- [Action item]: From the first line to the last, set down the data exactly as given.

[Dataset items]
━━━━━━━━━━━━━━━━━━━━

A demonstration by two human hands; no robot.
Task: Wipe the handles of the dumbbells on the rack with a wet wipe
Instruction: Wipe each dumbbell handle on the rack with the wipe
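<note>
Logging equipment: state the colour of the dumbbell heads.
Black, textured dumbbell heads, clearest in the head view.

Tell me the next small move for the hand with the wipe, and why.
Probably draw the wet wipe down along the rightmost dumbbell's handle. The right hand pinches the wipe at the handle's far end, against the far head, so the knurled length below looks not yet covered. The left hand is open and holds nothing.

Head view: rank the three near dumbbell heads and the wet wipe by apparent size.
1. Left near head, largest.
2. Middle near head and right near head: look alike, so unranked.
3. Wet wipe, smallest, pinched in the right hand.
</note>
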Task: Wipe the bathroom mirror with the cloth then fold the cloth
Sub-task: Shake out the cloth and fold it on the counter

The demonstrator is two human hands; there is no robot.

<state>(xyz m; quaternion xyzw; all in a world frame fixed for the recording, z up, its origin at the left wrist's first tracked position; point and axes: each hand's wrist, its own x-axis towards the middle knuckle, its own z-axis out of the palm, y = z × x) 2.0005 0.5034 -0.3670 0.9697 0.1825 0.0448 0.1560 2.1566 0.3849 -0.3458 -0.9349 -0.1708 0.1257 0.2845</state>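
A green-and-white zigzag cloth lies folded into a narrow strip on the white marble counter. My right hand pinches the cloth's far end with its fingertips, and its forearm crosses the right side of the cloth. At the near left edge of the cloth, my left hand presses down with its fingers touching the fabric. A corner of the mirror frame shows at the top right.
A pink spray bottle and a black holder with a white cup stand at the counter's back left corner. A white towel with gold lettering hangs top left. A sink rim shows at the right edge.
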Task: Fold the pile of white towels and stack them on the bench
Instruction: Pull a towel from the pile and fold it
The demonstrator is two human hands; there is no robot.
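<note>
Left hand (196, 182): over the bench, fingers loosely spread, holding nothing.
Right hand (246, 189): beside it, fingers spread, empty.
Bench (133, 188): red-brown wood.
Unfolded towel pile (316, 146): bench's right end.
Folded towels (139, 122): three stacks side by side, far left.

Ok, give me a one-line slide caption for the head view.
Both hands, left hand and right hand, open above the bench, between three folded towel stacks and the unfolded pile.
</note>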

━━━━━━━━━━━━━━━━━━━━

- [Your response]:
A demonstration by two human hands; no robot.
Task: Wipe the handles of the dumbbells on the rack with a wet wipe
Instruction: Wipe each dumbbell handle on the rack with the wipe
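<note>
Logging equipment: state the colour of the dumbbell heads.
Black, textured dumbbell heads, clearest in the head view.

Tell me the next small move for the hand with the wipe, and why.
Probably draw the wet wipe down along the rightmost dumbbell's handle. The right hand pinches the wipe at the handle's far end, against the far head, so the knurled length below looks not yet covered. The left hand is open and holds nothing.

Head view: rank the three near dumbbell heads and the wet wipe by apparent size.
1. Left near head, largest.
2. Middle near head and right near head: look alike, so unranked.
3. Wet wipe, smallest, pinched in the right hand.
</note>
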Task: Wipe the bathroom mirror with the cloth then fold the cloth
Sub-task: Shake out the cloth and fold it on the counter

The demonstrator is two human hands; there is no robot.

<state>(xyz m; quaternion xyzw; all in a world frame fixed for the recording, z up, its origin at the left wrist's first tracked position; point and axes: each hand's wrist, its own x-axis towards the middle knuckle, its own z-axis out of the palm, y = z × x) 2.0005 0.5034 -0.3670 0.9697 0.1825 0.0448 0.1560 2.1566 0.3849 -0.3458 -0.9349 -0.1708 0.1257 0.2845</state>
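A green-and-white zigzag cloth lies folded into a narrow strip on the white marble counter. My right hand pinches the cloth's far end with its fingertips, and its forearm crosses the right side of the cloth. At the near left edge of the cloth, my left hand presses down with its fingers touching the fabric. A corner of the mirror frame shows at the top right.
A pink spray bottle and a black holder with a white cup stand at the counter's back left corner. A white towel with gold lettering hangs top left. A sink rim shows at the right edge.
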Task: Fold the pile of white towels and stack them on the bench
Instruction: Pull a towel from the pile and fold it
The demonstrator is two human hands; there is no robot.
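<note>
Left hand (196, 182): over the bench, fingers loosely spread, holding nothing.
Right hand (246, 189): beside it, fingers spread, empty.
Bench (133, 188): red-brown wood.
Unfolded towel pile (316, 146): bench's right end.
Folded towels (139, 122): three stacks side by side, far left.

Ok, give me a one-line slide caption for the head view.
Both hands, left hand and right hand, open above the bench, between three folded towel stacks and the unfolded pile.
</note>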

No more output remains.